*** Opening RAW DATA ***

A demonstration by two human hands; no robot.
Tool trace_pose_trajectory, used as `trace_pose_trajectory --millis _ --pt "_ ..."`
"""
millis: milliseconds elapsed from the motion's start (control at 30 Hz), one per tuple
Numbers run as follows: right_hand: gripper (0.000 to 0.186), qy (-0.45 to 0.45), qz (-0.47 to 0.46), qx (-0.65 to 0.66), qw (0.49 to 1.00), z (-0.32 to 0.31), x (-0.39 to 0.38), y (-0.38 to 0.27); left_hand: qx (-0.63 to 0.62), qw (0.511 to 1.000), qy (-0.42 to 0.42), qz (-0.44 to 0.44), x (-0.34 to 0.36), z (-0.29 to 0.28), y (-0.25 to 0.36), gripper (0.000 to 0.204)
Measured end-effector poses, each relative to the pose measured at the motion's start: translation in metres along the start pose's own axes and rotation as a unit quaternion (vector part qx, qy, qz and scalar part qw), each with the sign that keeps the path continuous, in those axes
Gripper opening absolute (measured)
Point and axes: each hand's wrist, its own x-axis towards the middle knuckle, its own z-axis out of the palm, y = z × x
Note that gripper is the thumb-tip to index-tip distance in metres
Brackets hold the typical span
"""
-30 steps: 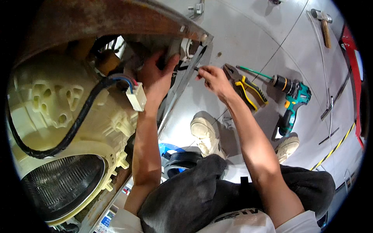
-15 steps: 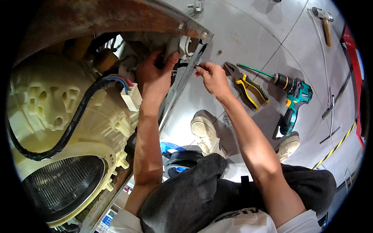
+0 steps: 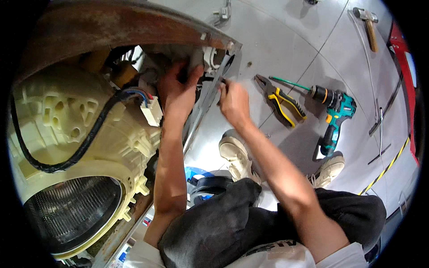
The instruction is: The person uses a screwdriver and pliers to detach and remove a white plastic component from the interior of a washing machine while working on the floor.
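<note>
My left hand (image 3: 179, 91) reaches into a rusty metal housing (image 3: 116, 24), thumb and fingers curled round a grey part (image 3: 195, 59) near a white plastic piece (image 3: 211, 58). My right hand (image 3: 233, 100) is closed beside the thin metal rail (image 3: 195, 123) on the housing's edge; what its fingers hold is hidden. A cream plastic tub (image 3: 76, 125) fills the left side, with a dark ribbed glass (image 3: 73, 210) at its bottom. A black sleeved wire bundle (image 3: 67, 163) loops over it to a white connector (image 3: 153, 111) by my left wrist.
On the tiled floor lie yellow-black pliers (image 3: 281, 100), a teal drill (image 3: 335, 118) with a green bit, a hammer (image 3: 370, 31) and several rods (image 3: 389, 102). A red frame (image 3: 404, 80) stands at right, a plug (image 3: 222, 13) at top, black and blue rings (image 3: 205, 185) near my shoes.
My right hand has shifted left and down along the metal rail, with its fingers more tightly curled. My left hand stays inside the housing in much the same place.
</note>
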Motion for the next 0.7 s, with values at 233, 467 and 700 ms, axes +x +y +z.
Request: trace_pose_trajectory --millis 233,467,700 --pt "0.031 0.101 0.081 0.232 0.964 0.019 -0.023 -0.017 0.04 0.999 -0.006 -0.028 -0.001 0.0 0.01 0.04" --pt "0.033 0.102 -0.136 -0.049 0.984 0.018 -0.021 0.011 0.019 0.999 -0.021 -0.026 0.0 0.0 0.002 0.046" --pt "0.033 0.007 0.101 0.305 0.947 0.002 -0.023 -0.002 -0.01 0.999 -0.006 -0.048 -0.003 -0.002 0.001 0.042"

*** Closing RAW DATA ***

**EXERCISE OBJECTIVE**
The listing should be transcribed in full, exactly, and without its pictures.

**ANSWER FOR THE TASK**
A demonstration by two human hands; no robot.
Tool trace_pose_trajectory, used as `trace_pose_trajectory --millis _ --pt "_ ..."`
"""
millis: milliseconds elapsed from the motion's start (control at 30 Hz), one per tuple
Numbers run as follows: right_hand: gripper (0.000 to 0.186), qy (-0.45 to 0.45), qz (-0.47 to 0.46), qx (-0.65 to 0.66), qw (0.49 to 1.00), z (-0.32 to 0.31), x (-0.39 to 0.38), y (-0.38 to 0.27); left_hand: qx (-0.63 to 0.62), qw (0.511 to 1.000), qy (-0.42 to 0.42), qz (-0.44 to 0.44), x (-0.34 to 0.36), z (-0.29 to 0.28), y (-0.25 to 0.36), gripper (0.000 to 0.204)
Measured end-effector poses, each relative to the pose measured at the motion's start: translation in metres along the start pose's own axes and rotation as a unit quaternion (vector part qx, qy, qz and scalar part qw), each with the sign that keeps the path continuous, in those axes
Gripper opening absolute (measured)
Point and axes: each hand's wrist, its own x-axis towards the middle knuckle, its own z-axis out of the palm, y = z × x
Note that gripper is the thumb-tip to index-tip distance in metres
Brackets hold the typical span
"""
-30 steps: 
-15 steps: 
+0 steps: 
The instruction is: The person uses a screwdriver and pliers to detach and remove a white plastic component from the interior of a washing machine while working on the floor.
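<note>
My left hand (image 3: 179, 91) reaches into a rusty metal housing (image 3: 116, 24), thumb and fingers curled round a grey part (image 3: 195, 59) near a white plastic piece (image 3: 211, 58). My right hand (image 3: 233, 100) is closed beside the thin metal rail (image 3: 195, 123) on the housing's edge; what its fingers hold is hidden. A cream plastic tub (image 3: 76, 125) fills the left side, with a dark ribbed glass (image 3: 73, 210) at its bottom. A black sleeved wire bundle (image 3: 67, 163) loops over it to a white connector (image 3: 153, 111) by my left wrist.
On the tiled floor lie yellow-black pliers (image 3: 281, 100), a teal drill (image 3: 335, 118) with a green bit, a hammer (image 3: 370, 31) and several rods (image 3: 389, 102). A red frame (image 3: 404, 80) stands at right, a plug (image 3: 222, 13) at top, black and blue rings (image 3: 205, 185) near my shoes.
My right hand has shifted left and down along the metal rail, with its fingers more tightly curled. My left hand stays inside the housing in much the same place.
</note>
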Motion for the next 0.7 s, with values at 233, 467 and 700 ms, axes +x +y +z.
Request: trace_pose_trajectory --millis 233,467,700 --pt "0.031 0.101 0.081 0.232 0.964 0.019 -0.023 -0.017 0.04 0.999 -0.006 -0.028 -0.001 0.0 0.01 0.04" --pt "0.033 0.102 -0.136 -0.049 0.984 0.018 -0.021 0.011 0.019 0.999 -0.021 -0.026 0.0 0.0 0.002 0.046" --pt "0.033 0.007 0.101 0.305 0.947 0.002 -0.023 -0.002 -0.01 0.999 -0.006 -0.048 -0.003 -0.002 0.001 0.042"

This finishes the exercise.